42. El procedimiento de la reivindicación 41, en el que los liposomas formados comprenden además un estabilizador estérico; en el que el estabilizador estérico es al menos uno seleccionado del grupo que consiste en polietilenglicol (PEG); poli-L-lisina (PLL); monosialogangliósido (GM1); poli(vinilpirrolidona) (PVP); poli(acrilamida) (PAA); poli(2-metil-2-oxazolina) poli(2-etil-2-oxazolina); fosfatidilpoliglicerol; poli/N-(2-hidroxipropil) metacrilamida]; poli-N-vinilpirrolidonas anfifílicas; polímero a base de L-aminoácidos; y alcohol polivinílico; y opcionalmente en el que el al menos un estabilizador es PEG y el PEG tiene un peso molecular medio en número (Mn) de 200 a 5000 daltons.

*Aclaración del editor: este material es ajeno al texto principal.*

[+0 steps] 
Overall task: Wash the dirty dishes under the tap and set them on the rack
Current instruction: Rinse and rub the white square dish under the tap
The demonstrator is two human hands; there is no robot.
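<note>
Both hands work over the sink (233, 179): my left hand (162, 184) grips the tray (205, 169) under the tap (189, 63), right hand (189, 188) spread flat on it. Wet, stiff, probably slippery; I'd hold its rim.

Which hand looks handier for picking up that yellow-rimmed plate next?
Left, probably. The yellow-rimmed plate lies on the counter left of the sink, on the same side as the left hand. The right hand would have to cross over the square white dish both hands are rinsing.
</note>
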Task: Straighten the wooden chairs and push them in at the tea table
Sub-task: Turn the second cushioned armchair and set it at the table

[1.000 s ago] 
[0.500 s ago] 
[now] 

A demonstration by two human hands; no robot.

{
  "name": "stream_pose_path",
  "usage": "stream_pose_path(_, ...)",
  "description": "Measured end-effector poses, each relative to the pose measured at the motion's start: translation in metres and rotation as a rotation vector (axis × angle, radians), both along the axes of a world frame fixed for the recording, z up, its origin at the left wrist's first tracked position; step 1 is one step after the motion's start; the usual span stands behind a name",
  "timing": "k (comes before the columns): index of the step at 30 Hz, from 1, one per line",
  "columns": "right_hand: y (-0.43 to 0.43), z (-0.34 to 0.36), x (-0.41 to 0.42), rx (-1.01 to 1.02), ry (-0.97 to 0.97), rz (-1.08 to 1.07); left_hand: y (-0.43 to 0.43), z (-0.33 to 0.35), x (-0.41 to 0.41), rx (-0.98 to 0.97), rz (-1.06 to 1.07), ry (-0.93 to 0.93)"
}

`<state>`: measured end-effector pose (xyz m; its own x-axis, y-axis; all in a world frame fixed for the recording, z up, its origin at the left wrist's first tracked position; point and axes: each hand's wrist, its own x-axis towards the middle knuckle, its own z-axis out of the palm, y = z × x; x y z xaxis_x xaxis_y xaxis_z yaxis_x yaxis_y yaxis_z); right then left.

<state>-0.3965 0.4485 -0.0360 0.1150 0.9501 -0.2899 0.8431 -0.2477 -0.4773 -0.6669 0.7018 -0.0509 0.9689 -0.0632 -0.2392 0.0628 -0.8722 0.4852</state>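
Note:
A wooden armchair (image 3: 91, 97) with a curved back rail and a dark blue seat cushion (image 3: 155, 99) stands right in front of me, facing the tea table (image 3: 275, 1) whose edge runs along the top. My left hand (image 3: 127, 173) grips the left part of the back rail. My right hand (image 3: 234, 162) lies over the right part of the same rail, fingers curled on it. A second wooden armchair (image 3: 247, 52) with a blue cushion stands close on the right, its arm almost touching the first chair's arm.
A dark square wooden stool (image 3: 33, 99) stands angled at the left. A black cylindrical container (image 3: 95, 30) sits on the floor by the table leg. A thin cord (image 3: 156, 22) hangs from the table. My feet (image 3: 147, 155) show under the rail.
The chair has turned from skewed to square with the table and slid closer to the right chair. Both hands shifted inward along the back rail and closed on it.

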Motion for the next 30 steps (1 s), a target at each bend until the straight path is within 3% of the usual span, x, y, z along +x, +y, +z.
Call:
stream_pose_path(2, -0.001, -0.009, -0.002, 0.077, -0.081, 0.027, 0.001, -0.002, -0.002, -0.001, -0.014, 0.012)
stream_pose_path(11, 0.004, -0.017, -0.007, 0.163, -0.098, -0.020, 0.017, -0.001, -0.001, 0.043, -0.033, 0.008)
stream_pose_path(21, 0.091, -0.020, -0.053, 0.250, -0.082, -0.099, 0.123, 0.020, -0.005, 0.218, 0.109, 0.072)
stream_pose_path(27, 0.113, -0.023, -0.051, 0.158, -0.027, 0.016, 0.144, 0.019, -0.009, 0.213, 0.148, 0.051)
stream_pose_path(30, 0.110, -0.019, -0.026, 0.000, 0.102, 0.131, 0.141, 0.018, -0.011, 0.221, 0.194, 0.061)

43. Un kit para proporcionar una composición de la reivindicación 25, que comprende:

componentes liposomales que comprenden al menos uno seleccionado del grupo que consiste en:

DSPE; DSPE-PEG; DSPE-maleimida; HSPC; HSPC-PEG; HSPC-maleimida;

colesterol; colesterol-PEG; y colesterol-maleimida; y al menos uno seleccionado del grupo que consiste en: DSPE; DSPE-FITC; DSPE-maleimida; colesterol;

y HSPC,

una instrucción para utilizar la composición para encapsular un agente bioactivo, y

opcionalmente, en un recipiente separado, el agente bioactivo.